■ **TASK DETAILS**
Reproduce the entries shown below only from the line with "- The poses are" down to the line with "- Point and", keeping both end lines and copying each one exactly.

■ **Data items**

○ ○ ○ ○

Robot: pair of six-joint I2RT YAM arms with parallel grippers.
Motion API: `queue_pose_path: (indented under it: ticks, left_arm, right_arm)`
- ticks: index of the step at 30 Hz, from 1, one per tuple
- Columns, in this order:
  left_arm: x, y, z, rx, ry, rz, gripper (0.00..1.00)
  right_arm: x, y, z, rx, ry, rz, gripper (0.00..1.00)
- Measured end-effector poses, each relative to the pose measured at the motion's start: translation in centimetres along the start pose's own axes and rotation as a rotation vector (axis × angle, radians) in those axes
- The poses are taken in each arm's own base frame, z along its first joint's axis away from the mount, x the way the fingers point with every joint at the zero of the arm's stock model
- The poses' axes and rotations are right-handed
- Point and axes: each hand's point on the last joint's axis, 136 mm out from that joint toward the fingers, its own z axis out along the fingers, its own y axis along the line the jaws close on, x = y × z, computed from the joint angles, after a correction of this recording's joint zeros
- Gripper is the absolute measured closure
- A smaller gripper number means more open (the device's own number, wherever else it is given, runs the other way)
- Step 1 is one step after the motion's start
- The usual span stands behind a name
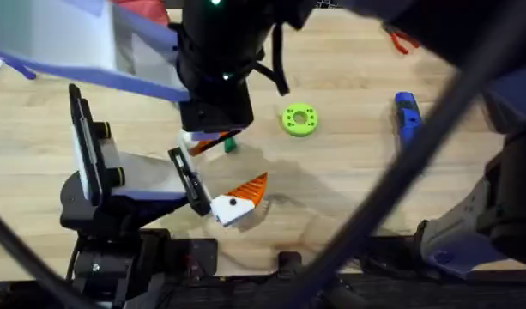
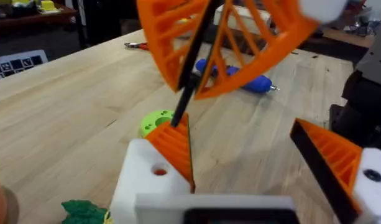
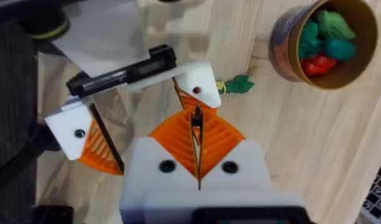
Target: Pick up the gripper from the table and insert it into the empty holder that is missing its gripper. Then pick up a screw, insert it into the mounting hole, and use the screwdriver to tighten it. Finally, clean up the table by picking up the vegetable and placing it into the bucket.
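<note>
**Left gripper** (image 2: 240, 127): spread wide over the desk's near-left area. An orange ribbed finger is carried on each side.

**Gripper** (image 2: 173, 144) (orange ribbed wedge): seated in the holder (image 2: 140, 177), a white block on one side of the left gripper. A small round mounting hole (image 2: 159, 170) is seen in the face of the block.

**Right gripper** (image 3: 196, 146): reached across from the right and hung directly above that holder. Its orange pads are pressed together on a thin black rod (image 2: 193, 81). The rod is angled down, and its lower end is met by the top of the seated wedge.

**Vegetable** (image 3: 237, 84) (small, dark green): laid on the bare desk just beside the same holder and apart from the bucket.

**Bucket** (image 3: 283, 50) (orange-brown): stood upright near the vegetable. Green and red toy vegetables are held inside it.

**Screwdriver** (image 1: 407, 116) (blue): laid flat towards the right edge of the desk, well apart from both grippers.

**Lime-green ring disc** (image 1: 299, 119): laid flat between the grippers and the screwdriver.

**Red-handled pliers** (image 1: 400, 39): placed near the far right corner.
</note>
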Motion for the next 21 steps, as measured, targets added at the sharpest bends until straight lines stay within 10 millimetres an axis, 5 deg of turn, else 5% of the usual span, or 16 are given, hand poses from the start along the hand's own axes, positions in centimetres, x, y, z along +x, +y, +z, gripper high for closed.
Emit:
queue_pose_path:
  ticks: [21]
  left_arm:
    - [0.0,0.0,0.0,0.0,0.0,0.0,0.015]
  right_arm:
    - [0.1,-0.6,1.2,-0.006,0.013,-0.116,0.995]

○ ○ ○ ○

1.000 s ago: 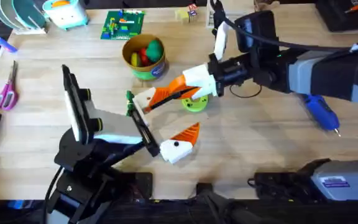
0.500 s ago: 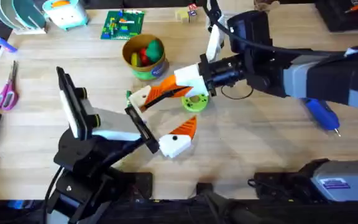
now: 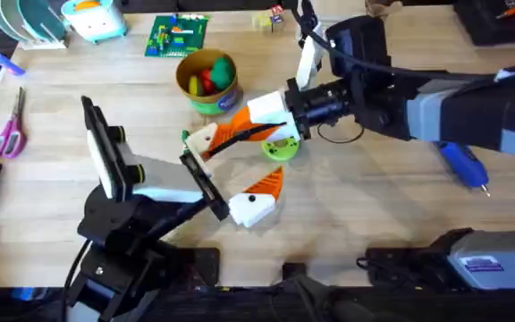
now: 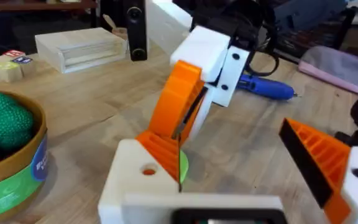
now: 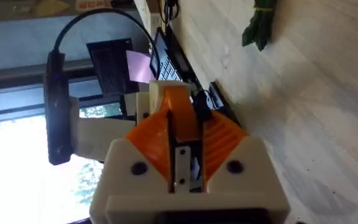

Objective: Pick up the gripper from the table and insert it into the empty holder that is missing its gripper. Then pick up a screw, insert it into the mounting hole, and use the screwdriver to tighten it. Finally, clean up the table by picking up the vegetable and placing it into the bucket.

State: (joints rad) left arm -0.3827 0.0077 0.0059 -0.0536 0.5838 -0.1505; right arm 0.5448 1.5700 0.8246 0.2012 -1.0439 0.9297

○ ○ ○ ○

■ **ANSWER TO THIS PROBLEM**
- The poses are taken in each arm's own base frame, z along its first joint's axis away from the mount, x the way the fingers point with every joint at the zero of the arm's stock model
- The poses' axes and rotations are right-handed
- Point and axes: each hand's point on the last joint's axis, 136 mm out from that joint toward the fingers, its own z axis out along the fingers, its own y axis along the line the jaws close on, x = y × z, computed from the joint angles, after a correction of this recording's joint zeros

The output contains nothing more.